Rosa Lemos acha que estas (e outras) lacunas e obstáculos que complicam a vida das pessoas com deficiência não resultam da falta de orçamentos de quem planeia as cidades e os edifícios ou procede aos licenciamentos. A explicação está, acredita, na falta de sensibilidade e no desconhecimento. E, por isso, defende, desde logo, que as organizações que representam os deficientes deveriam ser chamadas pelas autarquias a dar pareceres sobre licenciamentos urbanos e implicadas na produção de legislação aplicável. Ela própria, enquanto Presidente da delegação de Amarante da APD, já fez sentir junto da Câmara local a necessidade desta colaboração, convicta de que, por via dela, muitos problemas não existiriam ou seriam minorados.

A figura do “Provedor dos Deficientes” nos Municípios não lhe agrada. “Não tenho uma imagem muito favorável da função, refere. Em muitos casos é um entrave. Depende da pessoa que tem essas atribuições mas, muitas vezes, funcionaliza-se e deixa de lutar pelos direitos das pessoas com deficiência, para cumprir as ordens que lhes são dadas superiormente. Por isso, é preferível que as organizações que representam os deficientes cheguem junto dos poderes e tratem dos seus assuntos diretamente. Aquilo que eu vejo é que o provedor, estando integrado nos Municípios, perde  poder reivindicativo, quando até podia ser uma mais valia”.

Amarante, Turismo e Cidades Inclusivas

Estudos de entidades ligadas ao setor do Turismo indicam que as pessoas com deficiência influenciam a escolha dos destinos de férias das famílias. Como? Na altura de programar as suas férias, são tidos em conta vários fatores que hão de determinar a decisão final sobre o local a escolher: a existência de mar ou rio, a qualidade do ambiente, a hotelaria, os programas de animação, a oferta cultural, a gastronomia e as tradições… 

Aquelas famílias onde um ou mais dos seus membros tem deficiência acrescentam a estes fatores um outro, invariavelmente decisivo: destino inclusivo. E isto significa que a cidade escolhida há de estar preparada para receber cidadãos com deficiência, designadamente cidadãos com mobilidade reduzida, e idosos. Ou seja, a cidade tem que ser inclusiva, tem que ser para todos.

Amarante Magazine perguntou a Rosa Lemos que avaliação faz da cidade de Amarante nesta área. 

“Conseguir atrair a Amarante pessoas com mobilidade reduzida e suas famílias implicaria que a cidade oferecesse condições que, de facto, ainda não oferece. De acessibilidades na via pública, mas também em termos de oferta hoteleira, designadamente.
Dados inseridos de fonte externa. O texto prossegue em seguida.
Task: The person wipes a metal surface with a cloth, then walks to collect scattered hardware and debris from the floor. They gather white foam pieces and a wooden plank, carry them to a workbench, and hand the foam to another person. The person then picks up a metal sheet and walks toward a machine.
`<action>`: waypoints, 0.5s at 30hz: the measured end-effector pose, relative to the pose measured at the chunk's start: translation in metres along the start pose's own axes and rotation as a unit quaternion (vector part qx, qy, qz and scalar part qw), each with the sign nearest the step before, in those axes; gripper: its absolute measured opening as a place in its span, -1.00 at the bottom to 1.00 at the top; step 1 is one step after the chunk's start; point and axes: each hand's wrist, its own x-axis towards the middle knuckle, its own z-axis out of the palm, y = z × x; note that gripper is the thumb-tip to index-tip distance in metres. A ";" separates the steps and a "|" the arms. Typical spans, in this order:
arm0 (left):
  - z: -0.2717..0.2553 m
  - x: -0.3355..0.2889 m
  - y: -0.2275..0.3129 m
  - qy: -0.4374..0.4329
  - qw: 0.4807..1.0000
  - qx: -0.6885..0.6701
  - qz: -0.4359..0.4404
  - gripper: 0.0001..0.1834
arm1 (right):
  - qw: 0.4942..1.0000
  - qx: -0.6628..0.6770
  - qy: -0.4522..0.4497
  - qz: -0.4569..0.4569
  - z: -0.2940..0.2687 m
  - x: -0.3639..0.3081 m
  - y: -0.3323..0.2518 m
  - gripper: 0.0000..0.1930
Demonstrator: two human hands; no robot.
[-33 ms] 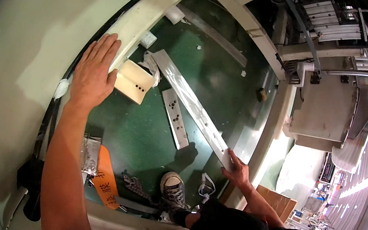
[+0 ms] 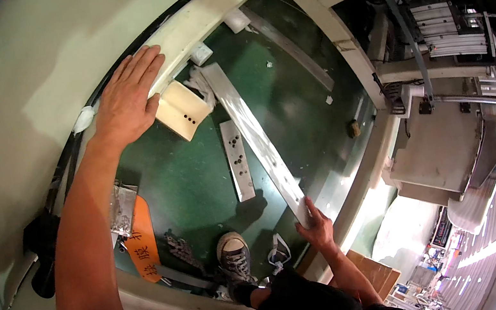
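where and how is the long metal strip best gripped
The long metal strip is probably best gripped at its near end, across its long edges, coming from the near right, where the right hand is: it is narrow, and that end slants toward the person.

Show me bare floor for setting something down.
Bare green floor lies between the cream bracket, drilled metal plate and orange sign; another patch lies between the long metal bar, held by the right hand, and the small brown lump. Crowded: lower left, from the orange sign to the sneaker.

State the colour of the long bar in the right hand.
The long bar is silvery grey; head view shows best.
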 end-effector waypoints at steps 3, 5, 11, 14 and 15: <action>0.002 -0.002 0.000 0.005 1.000 -0.001 -0.001 -0.30 | 0.999 -0.009 -0.024 -0.028 0.020 0.069 -0.034 -0.08; 0.000 -0.003 -0.001 0.004 1.000 -0.011 0.001 -0.31 | 0.991 -0.054 0.026 -0.116 0.034 0.135 -0.065 -0.06; 0.007 -0.002 -0.005 0.022 0.999 -0.011 0.027 -0.32 | 0.986 -0.031 0.038 -0.156 0.042 0.303 -0.166 -0.11; 0.003 -0.002 -0.005 0.015 0.999 -0.024 0.021 -0.32 | 0.983 -0.050 0.056 -0.170 0.044 0.319 -0.186 -0.11; 0.006 -0.004 -0.003 0.011 1.000 -0.023 0.019 -0.32 | 0.982 -0.046 0.057 -0.176 0.042 0.312 -0.183 -0.11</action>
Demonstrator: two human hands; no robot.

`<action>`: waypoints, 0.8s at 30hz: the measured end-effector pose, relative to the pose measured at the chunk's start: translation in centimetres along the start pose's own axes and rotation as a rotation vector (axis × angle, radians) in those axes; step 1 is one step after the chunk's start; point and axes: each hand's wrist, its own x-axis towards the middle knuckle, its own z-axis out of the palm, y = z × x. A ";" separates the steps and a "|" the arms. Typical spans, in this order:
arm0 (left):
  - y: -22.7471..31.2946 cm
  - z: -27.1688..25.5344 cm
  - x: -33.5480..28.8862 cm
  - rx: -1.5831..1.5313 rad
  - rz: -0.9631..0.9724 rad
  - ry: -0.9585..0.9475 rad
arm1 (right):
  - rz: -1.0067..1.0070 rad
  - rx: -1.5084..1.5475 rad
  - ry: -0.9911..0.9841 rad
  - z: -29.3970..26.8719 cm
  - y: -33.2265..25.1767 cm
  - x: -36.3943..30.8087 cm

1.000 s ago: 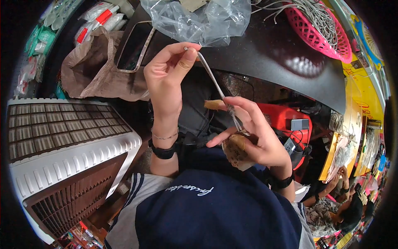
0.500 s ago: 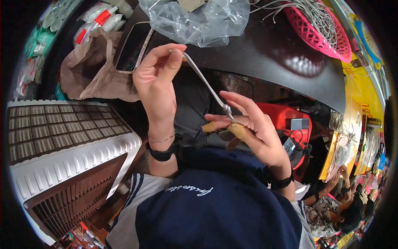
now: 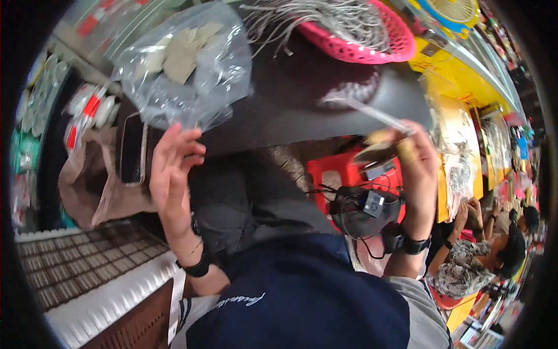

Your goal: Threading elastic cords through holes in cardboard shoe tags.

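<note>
My left hand (image 3: pixel 173 171) is raised at the table's near edge, fingers apart and slightly curled, holding nothing. A clear plastic bag (image 3: pixel 224 87) with flat beige-grey pieces (image 3: pixel 183 55) inside lies just beyond its fingertips. Farther right, my right hand (image 3: pixel 419 154) is closed on a silver-grey cord (image 3: pixel 378 114), whose free length points up and left over the table. Tan coverings wrap some of its fingertips. Below those fingers shows a flat grey-brown piece (image 3: pixel 374 153), too blurred to name. Motion smears the cord and the right fingers.
A pink perforated basket (image 3: pixel 401 43) heaped with grey cords (image 3: pixel 349 23) stands on the black table (image 3: pixel 290 110). Left are a phone (image 3: pixel 132 148), a brown cloth bag (image 3: pixel 81 186) and a white slatted appliance (image 3: pixel 110 299). A red stool (image 3: pixel 322 174) holds small devices. Another person (image 3: pixel 465 267) sits right.
My left hand has let go of the cord and moved left and down. My right hand has carried the cord up and right. The view has shifted, showing more of the table.
</note>
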 end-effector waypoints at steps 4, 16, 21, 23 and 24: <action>0.7 -0.2 -0.2 0.117 -0.086 -0.109 | -0.263 -0.326 0.545 -11.8 -1.1 2.5; 0.9 0.0 0.7 0.117 -0.251 -0.115 | 0.069 -0.843 0.526 -38.1 21.4 8.2; 1.7 -0.2 1.6 0.137 -0.273 -0.095 | -0.004 -0.730 0.438 -31.8 17.5 11.5; 1.9 -0.5 1.9 0.153 -0.287 -0.072 | -0.101 -0.688 0.349 -27.1 12.3 14.0; 1.7 -0.6 2.3 0.152 -0.301 -0.068 | -0.160 -0.651 0.302 -24.5 8.9 14.9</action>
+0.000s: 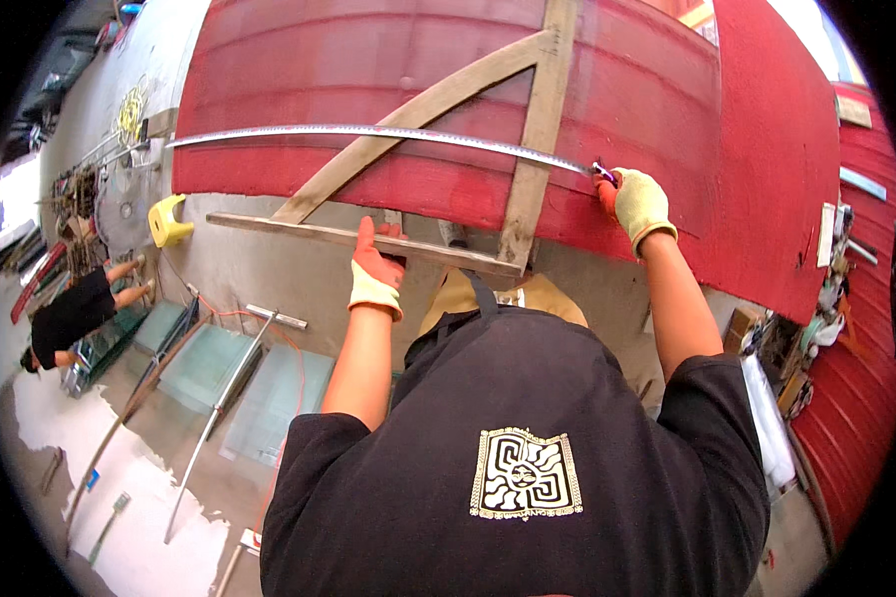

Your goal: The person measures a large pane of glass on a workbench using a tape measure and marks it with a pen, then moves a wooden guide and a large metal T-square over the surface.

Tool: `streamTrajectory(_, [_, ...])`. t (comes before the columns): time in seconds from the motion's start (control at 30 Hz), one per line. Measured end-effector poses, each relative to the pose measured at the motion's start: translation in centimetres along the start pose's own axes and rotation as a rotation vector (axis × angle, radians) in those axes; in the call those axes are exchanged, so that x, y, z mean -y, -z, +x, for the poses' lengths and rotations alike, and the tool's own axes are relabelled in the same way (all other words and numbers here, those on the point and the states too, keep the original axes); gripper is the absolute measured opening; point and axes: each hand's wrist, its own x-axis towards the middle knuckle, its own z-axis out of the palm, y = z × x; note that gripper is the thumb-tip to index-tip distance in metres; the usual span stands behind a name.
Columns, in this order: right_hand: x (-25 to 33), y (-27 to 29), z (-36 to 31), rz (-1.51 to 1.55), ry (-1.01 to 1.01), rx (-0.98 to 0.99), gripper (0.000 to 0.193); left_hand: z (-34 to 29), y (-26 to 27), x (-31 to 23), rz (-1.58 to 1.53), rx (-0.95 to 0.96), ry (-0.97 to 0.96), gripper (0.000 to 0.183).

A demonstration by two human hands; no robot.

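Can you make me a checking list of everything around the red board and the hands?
Surface: big red panel crossed by bare wooden battens.
Job's things: metal tape measure blade stretched across the panel; long wooden strip at its lower edge.
Clutter: yellow object, glass sheets, metal bar on the floor.
Hands: left hand, gloved, on the strip; right hand, gloved, pinching the tape's end.
Cables: orange cord on the floor.
Surroundings: another person crouched at left.
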Motion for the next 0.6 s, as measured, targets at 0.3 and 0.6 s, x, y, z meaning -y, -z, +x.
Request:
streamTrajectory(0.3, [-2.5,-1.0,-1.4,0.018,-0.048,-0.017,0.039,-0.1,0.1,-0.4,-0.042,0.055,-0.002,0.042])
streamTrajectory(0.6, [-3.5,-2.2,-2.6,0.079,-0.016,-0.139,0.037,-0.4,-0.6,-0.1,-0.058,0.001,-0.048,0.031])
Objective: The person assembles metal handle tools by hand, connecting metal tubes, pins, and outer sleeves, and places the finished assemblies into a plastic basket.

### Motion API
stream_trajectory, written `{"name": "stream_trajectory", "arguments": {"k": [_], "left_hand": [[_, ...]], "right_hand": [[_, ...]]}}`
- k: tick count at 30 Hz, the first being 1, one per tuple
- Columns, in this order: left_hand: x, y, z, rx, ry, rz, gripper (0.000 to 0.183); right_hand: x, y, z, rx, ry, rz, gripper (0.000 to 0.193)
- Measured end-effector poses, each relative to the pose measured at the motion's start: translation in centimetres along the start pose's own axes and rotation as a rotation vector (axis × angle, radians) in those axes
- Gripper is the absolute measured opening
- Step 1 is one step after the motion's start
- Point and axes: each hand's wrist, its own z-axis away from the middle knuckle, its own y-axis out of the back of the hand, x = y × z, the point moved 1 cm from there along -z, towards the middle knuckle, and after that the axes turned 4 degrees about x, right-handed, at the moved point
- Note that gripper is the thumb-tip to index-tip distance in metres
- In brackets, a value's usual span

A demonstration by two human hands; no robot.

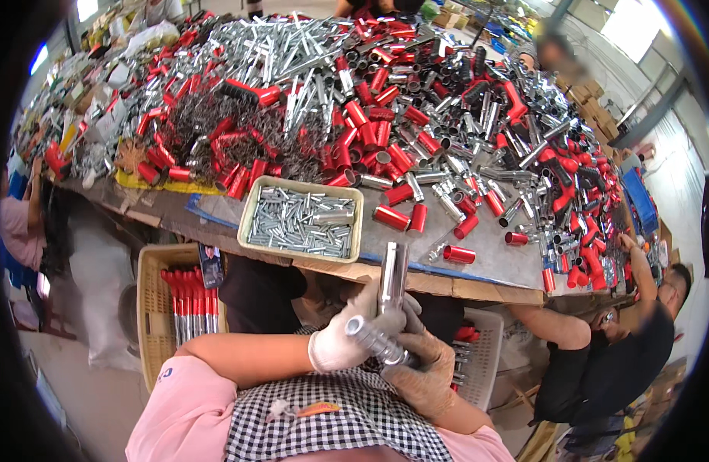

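In front of my apron, both gloved hands are close together around shiny metal parts. My left hand (pixel 341 337) is closed on an upright chrome tube (pixel 394 273), which rises above the fingers with its rounded end up. A second part, a tilted chrome tube fitting (pixel 374 339), crosses below it, one end pointing up and left. My right hand (pixel 429 375) is closed around that fitting's lower end. The two parts cross between my hands; whether they touch is hidden. Just beyond, on the table edge, a cream tray (pixel 294 255) holds many small metal pins.
The table is heaped with red sleeves (pixel 391 218), chrome tubes and thin metal rods (pixel 281 46). Below it, a yellow basket (pixel 146 308) contains red-handled tools (pixel 189 300), with a phone (pixel 211 266) at its rim. A white basket (pixel 488 356) stands right. A co-worker (pixel 624 362) reaches in at right.
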Motion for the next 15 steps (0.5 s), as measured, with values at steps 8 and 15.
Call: {"name": "stream_trajectory", "arguments": {"k": [8,15], "left_hand": [[4.5,5.2,0.6,-0.13,0.244,-0.009,0.033],[5.7,7.6,1.4,0.053,0.029,-0.025,0.025]], "right_hand": [[-1.4,0.7,-1.8,-0.105,-0.122,0.162,0.043],[-1.0,0.3,-3.6,-0.232,-0.26,0.172,0.044]]}}
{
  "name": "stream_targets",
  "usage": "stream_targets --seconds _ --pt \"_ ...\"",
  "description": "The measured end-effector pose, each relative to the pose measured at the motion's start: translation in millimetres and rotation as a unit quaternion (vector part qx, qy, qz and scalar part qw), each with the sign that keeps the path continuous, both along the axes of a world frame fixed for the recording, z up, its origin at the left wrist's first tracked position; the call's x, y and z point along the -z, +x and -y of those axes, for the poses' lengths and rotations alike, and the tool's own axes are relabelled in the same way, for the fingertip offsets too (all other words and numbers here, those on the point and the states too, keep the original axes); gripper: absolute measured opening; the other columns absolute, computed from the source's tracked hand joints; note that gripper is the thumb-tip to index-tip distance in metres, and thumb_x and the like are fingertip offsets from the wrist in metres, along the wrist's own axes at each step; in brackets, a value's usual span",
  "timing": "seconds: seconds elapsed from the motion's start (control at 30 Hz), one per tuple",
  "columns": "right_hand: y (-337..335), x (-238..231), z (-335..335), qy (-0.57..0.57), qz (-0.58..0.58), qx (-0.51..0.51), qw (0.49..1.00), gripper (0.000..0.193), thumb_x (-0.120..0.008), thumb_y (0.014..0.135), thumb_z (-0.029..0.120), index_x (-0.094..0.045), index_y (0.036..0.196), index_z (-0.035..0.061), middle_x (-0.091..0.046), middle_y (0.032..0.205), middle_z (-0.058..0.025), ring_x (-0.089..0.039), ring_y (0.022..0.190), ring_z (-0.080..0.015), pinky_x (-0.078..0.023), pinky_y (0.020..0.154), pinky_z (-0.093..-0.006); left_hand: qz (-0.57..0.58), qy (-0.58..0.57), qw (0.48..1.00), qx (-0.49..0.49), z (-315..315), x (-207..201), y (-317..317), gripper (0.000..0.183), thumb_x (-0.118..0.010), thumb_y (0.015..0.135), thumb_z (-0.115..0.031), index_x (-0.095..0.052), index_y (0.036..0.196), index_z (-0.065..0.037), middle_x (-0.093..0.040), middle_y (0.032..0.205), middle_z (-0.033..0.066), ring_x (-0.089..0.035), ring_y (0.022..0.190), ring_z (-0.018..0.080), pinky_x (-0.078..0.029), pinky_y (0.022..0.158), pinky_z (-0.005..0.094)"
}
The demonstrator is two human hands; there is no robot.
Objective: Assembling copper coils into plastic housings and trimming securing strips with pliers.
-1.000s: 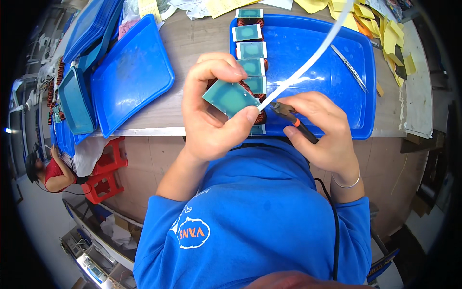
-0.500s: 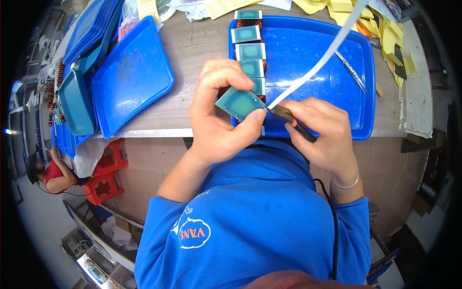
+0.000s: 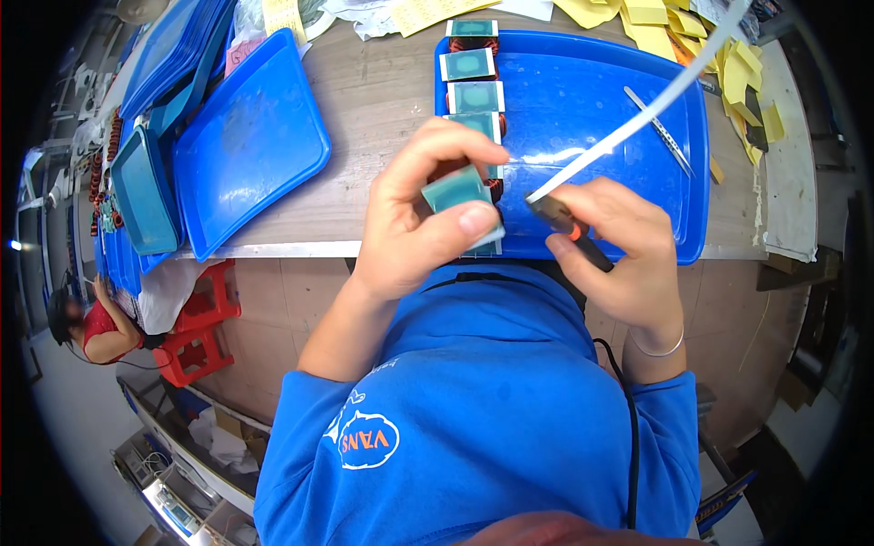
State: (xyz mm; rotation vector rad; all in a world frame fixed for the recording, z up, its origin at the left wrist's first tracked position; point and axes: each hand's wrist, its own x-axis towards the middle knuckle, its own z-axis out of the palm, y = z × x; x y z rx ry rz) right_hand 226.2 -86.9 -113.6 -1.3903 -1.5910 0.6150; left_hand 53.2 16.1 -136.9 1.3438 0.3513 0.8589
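My left hand (image 3: 387,232) is closed around a coil part with a green face (image 3: 452,189), pinching it between thumb and fingers. The part is tilted, so its underside is hidden. In my right hand (image 3: 637,250) is a pair of small cutters (image 3: 553,215) with black and orange handles, its jaws a little to the right of the part and apart from it. A narrow white strip (image 3: 642,116) slants down from the upper right to the cutter jaws; whether they grip it I cannot tell. Similar green-faced parts (image 3: 470,65) stand in a row behind my left hand.
The row runs along the left side of a large blue tray (image 3: 699,196), where metal tweezers (image 3: 659,132) lie. Another blue tray (image 3: 250,146) and a stack of trays (image 3: 173,59) are at the left. Yellow papers (image 3: 742,77) lie far right. A person (image 3: 100,323) sits far left.
The coil part has turned in my left hand, from its face showing squarely to a tilt. My right hand has drawn the cutters slightly right, away from it; the white strip has shifted right too.
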Motion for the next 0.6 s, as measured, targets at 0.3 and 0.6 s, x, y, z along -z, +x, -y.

Há tempos fui questionada por pessoas com mobilidade reduzida sobre a existência de hotéis acessíveis na cidade, porque pretendiam vir cá passar um fim de semana e, nesse sentido, consultei dois, para saber se o eram. Disseram-me que sim, mas, na realidade, nenhum deles o é. Quando os visitei, verifiquei que um, no quarto que destinou a cidadãos com deficiência motora, a porta que dá acesso à casa de banho não tem largura suficiente para passar uma cadeira de rodas. E lá dentro, a casa de banho não é adaptada, tem apenas uma barra de ferro. O outro não é acessível a partir do exterior. Tem uma rampa, mas com uma inclinação muito grande”, refere com tristeza.